What to do ▸ Output range, inclusive: from the line containing "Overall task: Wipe" to the line containing "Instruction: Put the". Restate those lines from the data below word for word and only those.

Records from a data collection:
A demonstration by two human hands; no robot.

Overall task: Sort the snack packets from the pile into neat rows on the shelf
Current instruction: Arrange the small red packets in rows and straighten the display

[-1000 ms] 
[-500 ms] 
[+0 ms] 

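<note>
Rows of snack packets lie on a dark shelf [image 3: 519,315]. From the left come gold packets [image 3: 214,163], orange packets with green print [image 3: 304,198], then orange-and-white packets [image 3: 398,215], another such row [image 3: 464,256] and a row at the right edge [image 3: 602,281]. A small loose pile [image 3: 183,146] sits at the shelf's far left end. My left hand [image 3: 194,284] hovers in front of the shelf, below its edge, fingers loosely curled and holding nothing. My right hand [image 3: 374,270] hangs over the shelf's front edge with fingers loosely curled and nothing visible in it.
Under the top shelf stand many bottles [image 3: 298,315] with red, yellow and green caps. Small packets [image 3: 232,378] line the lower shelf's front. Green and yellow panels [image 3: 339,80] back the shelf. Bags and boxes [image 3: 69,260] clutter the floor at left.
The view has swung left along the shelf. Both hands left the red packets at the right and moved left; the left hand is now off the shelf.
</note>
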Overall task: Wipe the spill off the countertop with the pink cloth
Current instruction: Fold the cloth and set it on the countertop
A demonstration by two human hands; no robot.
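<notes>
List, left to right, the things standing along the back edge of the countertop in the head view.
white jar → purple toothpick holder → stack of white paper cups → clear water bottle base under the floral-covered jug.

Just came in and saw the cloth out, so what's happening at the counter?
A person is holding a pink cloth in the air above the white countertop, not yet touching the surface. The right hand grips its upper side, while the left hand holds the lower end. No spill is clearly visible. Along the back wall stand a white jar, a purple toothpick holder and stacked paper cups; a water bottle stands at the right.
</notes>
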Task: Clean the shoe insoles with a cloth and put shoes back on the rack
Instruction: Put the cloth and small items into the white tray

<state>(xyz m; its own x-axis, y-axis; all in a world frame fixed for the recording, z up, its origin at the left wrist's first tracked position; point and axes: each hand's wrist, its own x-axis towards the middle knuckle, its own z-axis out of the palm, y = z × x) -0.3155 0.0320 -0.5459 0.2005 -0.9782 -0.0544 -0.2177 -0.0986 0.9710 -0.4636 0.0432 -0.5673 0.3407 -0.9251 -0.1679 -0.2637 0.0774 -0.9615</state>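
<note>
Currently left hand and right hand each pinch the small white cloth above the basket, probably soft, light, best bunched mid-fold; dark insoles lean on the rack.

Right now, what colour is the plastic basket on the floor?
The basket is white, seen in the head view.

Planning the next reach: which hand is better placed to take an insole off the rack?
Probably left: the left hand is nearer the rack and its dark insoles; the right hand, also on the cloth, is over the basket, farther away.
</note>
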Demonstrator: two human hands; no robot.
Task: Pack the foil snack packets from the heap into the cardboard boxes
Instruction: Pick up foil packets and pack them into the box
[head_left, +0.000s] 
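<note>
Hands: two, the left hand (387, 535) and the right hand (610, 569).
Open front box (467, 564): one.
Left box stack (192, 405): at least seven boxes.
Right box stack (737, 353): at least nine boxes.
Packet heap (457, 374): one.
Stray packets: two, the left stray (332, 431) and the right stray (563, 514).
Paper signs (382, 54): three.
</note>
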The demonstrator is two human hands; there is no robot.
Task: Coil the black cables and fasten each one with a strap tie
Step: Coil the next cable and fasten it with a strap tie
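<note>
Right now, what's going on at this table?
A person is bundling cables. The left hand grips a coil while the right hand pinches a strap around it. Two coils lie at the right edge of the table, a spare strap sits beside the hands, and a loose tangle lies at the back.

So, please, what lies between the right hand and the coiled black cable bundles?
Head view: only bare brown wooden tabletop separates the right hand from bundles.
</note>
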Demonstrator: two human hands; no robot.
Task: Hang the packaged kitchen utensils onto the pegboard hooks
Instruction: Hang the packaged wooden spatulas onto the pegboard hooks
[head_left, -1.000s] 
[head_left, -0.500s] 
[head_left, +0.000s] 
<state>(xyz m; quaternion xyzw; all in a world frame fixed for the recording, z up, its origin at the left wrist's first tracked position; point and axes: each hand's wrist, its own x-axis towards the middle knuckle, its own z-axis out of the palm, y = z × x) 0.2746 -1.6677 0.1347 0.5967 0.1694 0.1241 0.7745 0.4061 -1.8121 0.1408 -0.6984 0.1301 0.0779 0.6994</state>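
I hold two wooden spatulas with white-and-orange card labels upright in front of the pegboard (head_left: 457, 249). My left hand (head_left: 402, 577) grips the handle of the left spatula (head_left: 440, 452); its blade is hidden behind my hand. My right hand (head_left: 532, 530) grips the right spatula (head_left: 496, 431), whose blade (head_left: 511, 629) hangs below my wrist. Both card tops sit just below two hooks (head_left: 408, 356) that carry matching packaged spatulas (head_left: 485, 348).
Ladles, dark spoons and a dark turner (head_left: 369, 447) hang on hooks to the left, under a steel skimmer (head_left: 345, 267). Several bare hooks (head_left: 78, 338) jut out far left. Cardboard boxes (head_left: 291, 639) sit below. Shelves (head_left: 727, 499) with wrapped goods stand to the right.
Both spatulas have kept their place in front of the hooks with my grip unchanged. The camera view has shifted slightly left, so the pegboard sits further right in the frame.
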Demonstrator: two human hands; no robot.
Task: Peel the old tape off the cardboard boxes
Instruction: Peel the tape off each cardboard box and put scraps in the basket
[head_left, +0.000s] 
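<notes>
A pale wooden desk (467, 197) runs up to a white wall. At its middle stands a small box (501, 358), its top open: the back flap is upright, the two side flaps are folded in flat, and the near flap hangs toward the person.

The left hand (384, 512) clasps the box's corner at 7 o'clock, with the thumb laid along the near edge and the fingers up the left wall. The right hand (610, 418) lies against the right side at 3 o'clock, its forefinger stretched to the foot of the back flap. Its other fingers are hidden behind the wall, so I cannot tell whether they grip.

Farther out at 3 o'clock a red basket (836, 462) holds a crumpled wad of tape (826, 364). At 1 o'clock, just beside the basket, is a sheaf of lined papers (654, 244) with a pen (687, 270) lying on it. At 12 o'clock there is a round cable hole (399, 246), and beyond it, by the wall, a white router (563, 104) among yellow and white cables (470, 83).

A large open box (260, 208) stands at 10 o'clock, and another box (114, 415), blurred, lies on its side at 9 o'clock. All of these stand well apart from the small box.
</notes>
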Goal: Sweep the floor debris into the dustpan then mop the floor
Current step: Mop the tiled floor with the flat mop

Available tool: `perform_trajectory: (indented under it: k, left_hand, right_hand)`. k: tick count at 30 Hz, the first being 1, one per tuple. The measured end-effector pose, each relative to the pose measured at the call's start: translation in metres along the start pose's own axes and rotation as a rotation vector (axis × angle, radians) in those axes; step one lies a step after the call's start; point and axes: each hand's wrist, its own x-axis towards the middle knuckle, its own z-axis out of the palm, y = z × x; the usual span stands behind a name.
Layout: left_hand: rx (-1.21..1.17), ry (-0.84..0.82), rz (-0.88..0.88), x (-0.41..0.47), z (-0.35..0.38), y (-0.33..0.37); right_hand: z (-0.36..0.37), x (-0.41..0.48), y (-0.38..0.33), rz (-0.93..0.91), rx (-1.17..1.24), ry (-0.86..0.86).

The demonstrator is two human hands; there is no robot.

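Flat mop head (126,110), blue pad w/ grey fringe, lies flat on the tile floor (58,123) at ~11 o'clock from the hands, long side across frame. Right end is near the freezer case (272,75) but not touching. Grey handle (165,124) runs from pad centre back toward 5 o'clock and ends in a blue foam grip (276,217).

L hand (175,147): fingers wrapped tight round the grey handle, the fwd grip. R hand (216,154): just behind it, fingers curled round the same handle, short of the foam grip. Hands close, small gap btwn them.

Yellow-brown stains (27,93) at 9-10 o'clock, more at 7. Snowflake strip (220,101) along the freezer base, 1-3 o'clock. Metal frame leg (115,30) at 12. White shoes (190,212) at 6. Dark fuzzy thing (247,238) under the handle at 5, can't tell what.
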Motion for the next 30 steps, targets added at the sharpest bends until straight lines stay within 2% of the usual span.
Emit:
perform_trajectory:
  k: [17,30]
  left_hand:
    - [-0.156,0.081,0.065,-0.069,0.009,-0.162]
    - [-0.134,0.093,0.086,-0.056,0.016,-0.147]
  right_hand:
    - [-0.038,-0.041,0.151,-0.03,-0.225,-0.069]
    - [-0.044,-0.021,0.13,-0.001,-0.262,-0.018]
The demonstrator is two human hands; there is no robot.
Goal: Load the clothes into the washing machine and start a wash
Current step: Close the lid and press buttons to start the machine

Task result ▸
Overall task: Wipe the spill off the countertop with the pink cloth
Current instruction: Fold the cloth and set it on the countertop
A demonstration by two human hands; no robot.
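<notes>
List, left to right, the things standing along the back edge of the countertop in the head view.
white jar → purple toothpick holder → stack of white paper cups → clear water bottle base under the floral-covered jug.

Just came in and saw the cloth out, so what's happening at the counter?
A person is holding a pink cloth in the air above the white countertop, not yet touching the surface. The right hand grips its upper side, while the left hand holds the lower end. No spill is clearly visible. Along the back wall stand a white jar, a purple toothpick holder and stacked paper cups; a water bottle stands at the right.
</notes>
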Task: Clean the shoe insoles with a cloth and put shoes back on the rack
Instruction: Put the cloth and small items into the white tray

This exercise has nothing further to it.